In March 2025, Minister Washington commissioned a special ministerial inquiry into the Workplace Culture of the Office of the Children’s Guardian. She appointed Kate Eastmond SC to conduct the inquiry.

Then, in May 2025, Minister Washington introduced a Bill into the NSW Parliament that sought to deal with the recommendations of a 2024 statutory review of the Children’s Guardian Act. Whilst the review had recommended changes in relation to the removal of the Guardian, it did not suggest that the authority for removal be shifted away from the Governor, “upon the address of both Houses of Parliament”.

But the Bill did exactly that; it removed the need for a resolution of Parliament and stated “The Governor may, at any time, remove the Children’s Guardian from office …”, of course, on the advice of an upset minister. The Minister has removed a critical limb in the Guardians’ independence,

the minister can now sack whoever fills the role if they’re was unhappy with that person.

Washington didn’t explain this change in her second reading speech to the Parliament. and the Bill passed the NSW Parliament on 6 August 2025.

Four days later, Eastman’s special ministerial inquiry report was handed to the Minister.
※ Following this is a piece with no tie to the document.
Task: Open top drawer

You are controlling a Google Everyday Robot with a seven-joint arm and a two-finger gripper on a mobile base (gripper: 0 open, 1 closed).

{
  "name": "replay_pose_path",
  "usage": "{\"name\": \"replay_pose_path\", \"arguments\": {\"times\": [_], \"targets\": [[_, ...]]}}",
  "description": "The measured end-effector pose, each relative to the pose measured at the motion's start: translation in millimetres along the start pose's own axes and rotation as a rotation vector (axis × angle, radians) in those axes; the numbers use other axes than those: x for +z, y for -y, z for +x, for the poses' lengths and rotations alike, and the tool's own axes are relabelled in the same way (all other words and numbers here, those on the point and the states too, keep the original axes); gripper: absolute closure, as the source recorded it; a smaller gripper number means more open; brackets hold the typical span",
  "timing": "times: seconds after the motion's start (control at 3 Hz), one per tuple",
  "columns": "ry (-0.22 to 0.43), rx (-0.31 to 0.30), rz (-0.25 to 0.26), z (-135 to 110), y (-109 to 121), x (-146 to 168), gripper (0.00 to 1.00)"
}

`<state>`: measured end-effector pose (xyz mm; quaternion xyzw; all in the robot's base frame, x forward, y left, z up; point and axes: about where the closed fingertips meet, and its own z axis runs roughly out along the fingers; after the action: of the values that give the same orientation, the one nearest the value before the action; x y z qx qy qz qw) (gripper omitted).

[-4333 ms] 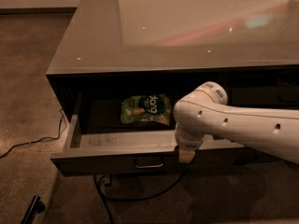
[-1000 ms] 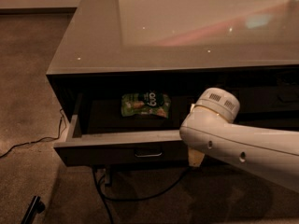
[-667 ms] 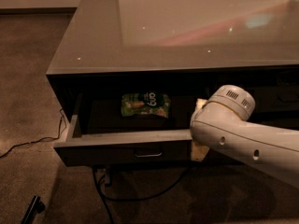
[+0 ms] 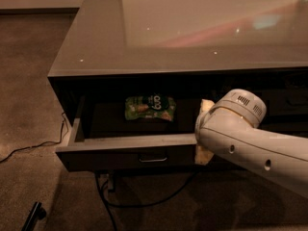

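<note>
Plainly, the wide dark grey top drawer with the tall flat front stands pulled out from under the front edge of the glossy grey-topped table. Its left end sits close to the table's front left corner. The paler grey inside is in view, and the small rectangular loop handle sits at the middle of the drawer front.

A green crinkled snack packet with white lettering lies flat in the drawer, toward the back and roughly under the middle of the table's front edge.

The white rounded robot arm reaches in from the right edge of the view and crosses the right part of the drawer. The pale tan gripper hangs at the arm's end, in front of the drawer's face and to the right of the handle, apart from it. Another tan piece shows above the wrist, over the drawer's inside. Whether the gripper is open or closed cannot be told (the wrist hides most of it).

A thin dark cable runs across the brown carpeted floor below the drawer.
</note>
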<state>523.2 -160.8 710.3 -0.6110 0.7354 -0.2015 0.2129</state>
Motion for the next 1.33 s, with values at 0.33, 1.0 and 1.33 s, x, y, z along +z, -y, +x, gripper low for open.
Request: {"name": "replay_pose_path", "arguments": {"times": [0.33, 1.0, 1.33], "targets": [[0.033, -0.008, 0.058, -10.7, 8.6, -9.0, 0.14], [0.061, -0.018, 0.107, -27.5, 17.8, -6.5, 0.61], [0.048, -0.029, 0.111, -34.6, 20.4, 5.1, 0.84]]}}
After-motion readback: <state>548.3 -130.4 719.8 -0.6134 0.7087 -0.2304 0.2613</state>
It was a wide-ranging report, but the sting in the report for Kinmond was that he was found to have failed to maintain proper and appropriate boundaries with a person who had requested the Guardian’s office issue her with a Working With Children’s Check (WWCC).

Kinmond had engaged with the person. Eastmond found that he’d met with her, had made 90 calls to her and had exchanged 357 text messages.

However, what was only later revealed when the Parliament forced Kinmond’s response to Eastman’s report to be tabled, most of those communications were not related to her WWCC request, but rather to other reports she was making about children at risk.

In one instance, the person reported an issue of concern in relation to a child, a child who later sadly died.

Because Kinmond was in communication with the person, he stayed clear of the issuing of the person’s WWCC. However, when his WWCC director refused to grant the person with a WWCW, Kinmond intervened on the basis that

he knew the NSW Ombudsman had cleared the person of the bogus allegation of harm to children.

Still not wanting to be involved in any actual decision-making, Kinmond instructed a senior executive to re-examine the matter.

Nonetheless, Eastmond considered the communication with the person constituted an undeclared conflict of interest, and Minister Washington now had everything she needed to sack the Children’s Guardian and the excuse to do it.

In September, Kinmond was removed from office.

We now know that the person that Kinmond was engaging with was GNN, who had been seeking a WWCC, and Kinmond had intervened in a sensible way to ensure a past wrong was righted.

Kinmond forced a review by a senior executive, and the document that the Guardian was seeking to have withheld was that senior executive’s ultimate finding that GNN was not a risk to children”.

Muzzle manoeuvring

On 14 May, I advised the Government that MWM was going to run a story. Last Friday (May 29), the Government sought undertakings we would not, and in the event that we persisted, they intended to ask NCAT to muzzle us with a formal confidentiality order.

MWM has published this story in the public interest, and has done so with haste, in order to avoid the remote possibility of a muzzling order. We gave the Government 24 hours’ notice of publication and invited them to seek an injunction from the NSW Supreme Court.

It seems they did not want the publicity that such a Court case would attract.

MWM also invited comment from the Minister’s office and from the new Children’s Guardian, without response at the time of publication.